* **WHAT YOU ARE ASKED TO DO**
If a line in the entries contains the string "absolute", include that line in your answer.

* **DATA IN THIS EXERCISE**
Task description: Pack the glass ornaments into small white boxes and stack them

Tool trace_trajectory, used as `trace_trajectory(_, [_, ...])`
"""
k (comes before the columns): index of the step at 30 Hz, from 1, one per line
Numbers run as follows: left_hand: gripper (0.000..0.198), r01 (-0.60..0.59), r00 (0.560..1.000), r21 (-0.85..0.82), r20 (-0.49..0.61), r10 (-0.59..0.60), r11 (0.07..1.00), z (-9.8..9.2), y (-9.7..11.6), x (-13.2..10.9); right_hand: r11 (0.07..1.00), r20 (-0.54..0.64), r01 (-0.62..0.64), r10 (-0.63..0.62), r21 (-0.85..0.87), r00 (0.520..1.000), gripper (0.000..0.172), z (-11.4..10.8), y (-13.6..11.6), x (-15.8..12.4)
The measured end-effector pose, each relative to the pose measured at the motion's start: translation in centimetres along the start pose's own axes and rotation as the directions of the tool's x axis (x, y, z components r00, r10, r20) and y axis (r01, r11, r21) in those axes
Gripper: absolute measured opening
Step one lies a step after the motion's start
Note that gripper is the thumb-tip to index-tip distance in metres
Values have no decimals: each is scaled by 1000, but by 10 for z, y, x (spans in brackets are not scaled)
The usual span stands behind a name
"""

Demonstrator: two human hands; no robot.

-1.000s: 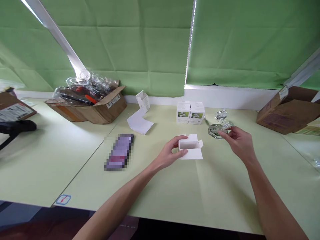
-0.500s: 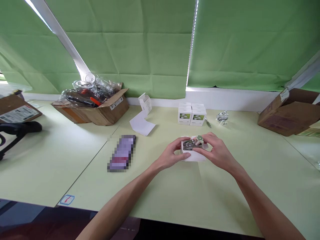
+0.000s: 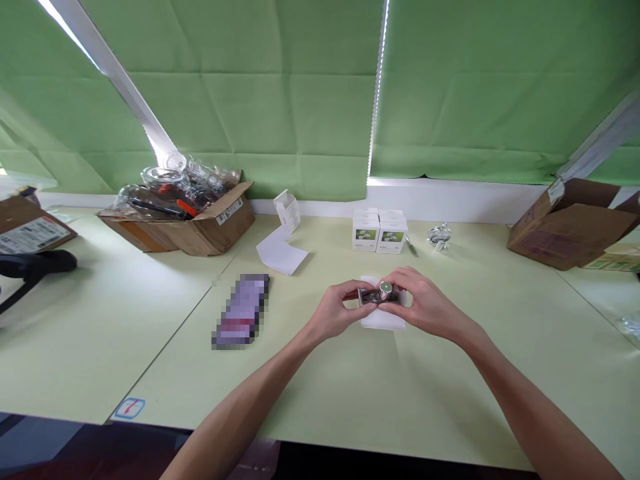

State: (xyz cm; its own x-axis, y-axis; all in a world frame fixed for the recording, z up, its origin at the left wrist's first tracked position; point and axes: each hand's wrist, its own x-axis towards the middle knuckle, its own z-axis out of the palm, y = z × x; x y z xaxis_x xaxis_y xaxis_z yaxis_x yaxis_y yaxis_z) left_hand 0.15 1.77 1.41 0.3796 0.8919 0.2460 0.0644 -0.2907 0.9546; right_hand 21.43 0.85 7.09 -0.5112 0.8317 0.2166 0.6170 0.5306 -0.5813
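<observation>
A small white carton lies on the pale green table, its top open and dark metal parts showing inside. My left hand grips the carton's left side, thumb in front and fingers behind, the thumb tip reaching the contents. From the right, my right hand closes its thumb and fingers around a shiny silver metal cylinder with a round end, at the carton's opening. Its lower part is hidden by fingers and carton. Both hands nearly meet over the opening.
Behind stand several white boxes with flower pictures, a pen and a clear shiny object. Left are an opened white carton, folded paper, a blurred phone and a filled cardboard box. Another cardboard box stands right.
The silver cylinder has shifted left within the carton's opening, along with my right hand. My fingertips are closer together, and more of the carton's front shows. The camera view has shifted slightly.
</observation>
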Motion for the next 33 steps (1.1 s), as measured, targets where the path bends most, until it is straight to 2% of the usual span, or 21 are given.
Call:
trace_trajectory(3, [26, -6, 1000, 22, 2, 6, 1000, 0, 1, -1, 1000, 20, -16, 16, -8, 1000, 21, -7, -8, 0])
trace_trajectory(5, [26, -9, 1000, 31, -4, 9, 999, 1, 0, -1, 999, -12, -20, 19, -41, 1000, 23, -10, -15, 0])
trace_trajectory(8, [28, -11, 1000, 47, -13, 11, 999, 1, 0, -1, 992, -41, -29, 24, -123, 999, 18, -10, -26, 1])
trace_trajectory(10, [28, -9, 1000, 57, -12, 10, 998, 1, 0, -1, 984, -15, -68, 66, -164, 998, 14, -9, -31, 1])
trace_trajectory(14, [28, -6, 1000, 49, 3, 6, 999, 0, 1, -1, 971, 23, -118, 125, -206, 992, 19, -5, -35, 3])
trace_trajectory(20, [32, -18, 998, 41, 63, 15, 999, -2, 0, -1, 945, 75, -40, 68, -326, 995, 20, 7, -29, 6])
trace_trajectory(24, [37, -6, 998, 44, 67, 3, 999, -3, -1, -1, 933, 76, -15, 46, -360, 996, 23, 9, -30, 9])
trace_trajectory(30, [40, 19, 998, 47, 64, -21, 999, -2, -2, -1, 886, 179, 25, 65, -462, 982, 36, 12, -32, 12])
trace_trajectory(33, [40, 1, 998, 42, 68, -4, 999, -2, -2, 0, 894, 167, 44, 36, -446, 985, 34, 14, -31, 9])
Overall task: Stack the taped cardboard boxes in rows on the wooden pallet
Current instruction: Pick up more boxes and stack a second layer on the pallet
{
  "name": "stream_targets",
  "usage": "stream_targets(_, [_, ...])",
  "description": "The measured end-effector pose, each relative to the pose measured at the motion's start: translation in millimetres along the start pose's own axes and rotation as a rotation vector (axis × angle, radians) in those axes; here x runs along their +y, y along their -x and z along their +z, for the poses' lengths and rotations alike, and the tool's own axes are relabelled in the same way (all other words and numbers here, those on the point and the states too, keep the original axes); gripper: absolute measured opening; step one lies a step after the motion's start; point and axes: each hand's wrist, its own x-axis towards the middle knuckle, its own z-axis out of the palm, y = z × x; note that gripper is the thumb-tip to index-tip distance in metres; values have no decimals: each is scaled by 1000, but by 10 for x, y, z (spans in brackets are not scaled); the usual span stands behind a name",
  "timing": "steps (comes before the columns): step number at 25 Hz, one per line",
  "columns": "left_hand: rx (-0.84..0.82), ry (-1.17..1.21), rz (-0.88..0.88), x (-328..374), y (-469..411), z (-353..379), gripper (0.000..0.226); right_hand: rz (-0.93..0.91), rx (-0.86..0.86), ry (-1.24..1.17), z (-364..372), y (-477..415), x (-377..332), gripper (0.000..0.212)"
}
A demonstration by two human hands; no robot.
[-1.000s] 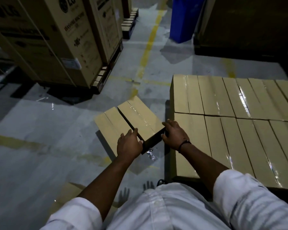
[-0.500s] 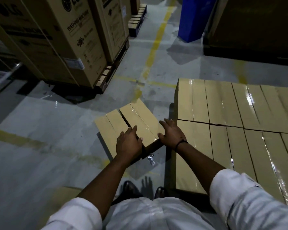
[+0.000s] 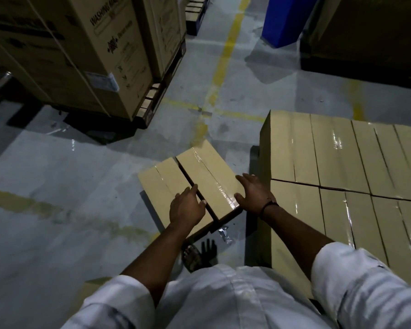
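Two taped cardboard boxes lie side by side on the floor, left of the stack. I hold the right one (image 3: 207,172) at its near end. My left hand (image 3: 186,207) has its fingers in the gap between the boxes and its thumb on the box top. My right hand (image 3: 254,193) grips the box's right edge, thumb on top. The left floor box (image 3: 161,181) lies untouched beside it. To the right stands the stack of taped boxes (image 3: 342,162) in rows. The stack hides the pallet beneath it.
Large washing machine cartons (image 3: 88,55) stand on a pallet at the back left. A blue bin (image 3: 282,20) and a dark bulk (image 3: 365,32) stand at the back right. Another carton corner (image 3: 90,288) lies near my left sleeve. My sandalled foot (image 3: 192,255) is below the box.
Both hands slid forward along the sides of the right floor box. The right hand moved from the near corner onto the box's right edge.
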Motion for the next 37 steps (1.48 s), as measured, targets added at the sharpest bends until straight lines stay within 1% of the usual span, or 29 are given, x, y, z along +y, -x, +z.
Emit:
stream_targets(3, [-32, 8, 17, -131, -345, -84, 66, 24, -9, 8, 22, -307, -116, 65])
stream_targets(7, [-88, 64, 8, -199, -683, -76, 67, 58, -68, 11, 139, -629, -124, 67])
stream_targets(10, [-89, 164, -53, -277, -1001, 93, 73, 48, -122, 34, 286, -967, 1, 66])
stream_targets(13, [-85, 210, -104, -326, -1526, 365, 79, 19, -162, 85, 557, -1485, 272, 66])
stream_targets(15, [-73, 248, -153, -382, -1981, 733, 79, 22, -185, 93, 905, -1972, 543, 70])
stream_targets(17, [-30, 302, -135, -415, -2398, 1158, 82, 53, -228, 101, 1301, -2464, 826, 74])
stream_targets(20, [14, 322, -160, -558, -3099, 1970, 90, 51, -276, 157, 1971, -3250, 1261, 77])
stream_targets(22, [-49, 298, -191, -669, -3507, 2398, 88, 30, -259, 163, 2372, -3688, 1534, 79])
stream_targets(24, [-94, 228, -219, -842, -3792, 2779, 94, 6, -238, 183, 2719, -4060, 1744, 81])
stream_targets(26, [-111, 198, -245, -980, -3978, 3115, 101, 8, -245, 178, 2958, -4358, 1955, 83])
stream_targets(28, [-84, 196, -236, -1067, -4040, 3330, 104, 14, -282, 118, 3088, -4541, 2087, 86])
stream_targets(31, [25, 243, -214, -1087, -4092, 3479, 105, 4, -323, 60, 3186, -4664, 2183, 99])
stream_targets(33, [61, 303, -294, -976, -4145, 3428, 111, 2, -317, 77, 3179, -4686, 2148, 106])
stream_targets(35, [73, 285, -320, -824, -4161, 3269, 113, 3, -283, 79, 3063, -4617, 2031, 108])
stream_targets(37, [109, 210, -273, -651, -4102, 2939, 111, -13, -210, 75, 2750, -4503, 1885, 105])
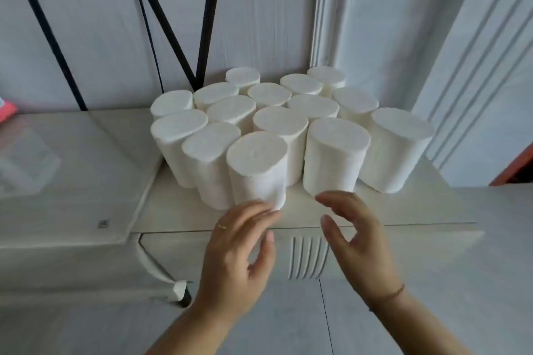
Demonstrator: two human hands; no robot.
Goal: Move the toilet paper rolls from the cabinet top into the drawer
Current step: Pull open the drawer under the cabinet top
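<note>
Several white toilet paper rolls (277, 121) stand upright in a tight cluster on the pale cabinet top (403, 207). My left hand (242, 251) reaches up from below with fingers spread, its fingertips touching the base of the nearest front roll (258, 167). My right hand (357, 236) is open and curved, its fingertips just below the front right roll (334, 158), holding nothing. The drawer front (305, 256) with vertical grooves sits below the cabinet edge and looks closed.
A glass panel (72, 176) covers the lower surface to the left, with a pink object (7, 109) at the far left edge. Black metal legs (173, 32) lean against the white wall behind. A white cable (155, 268) hangs at the cabinet's left front.
</note>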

* **EXERCISE RESPONSE**
Gripper: absolute measured opening
  "description": "The measured end-effector pose, each relative to the pose measured at the motion's start: translation in millimetres along the start pose's own axes and rotation as a rotation vector (axis × angle, radians) in those axes; here x runs along their +y, y along their -x and z along their +z, for the poses' lengths and rotations alike, and the tool's own axes are relabelled in the same way (all other words and numbers here, those on the point and the states too, keep the original axes); gripper: absolute measured opening; step one lies a step after the motion's start; point and axes: each hand's wrist, its own x-axis towards the middle knuckle, its own z-axis out of the palm, y = z × x; note that gripper is the thumb-tip to index-tip distance in metres; values have no decimals: each is scaled by 1000, but by 10 for x, y, z (spans in brackets are not scaled); the usual span stands behind a name",

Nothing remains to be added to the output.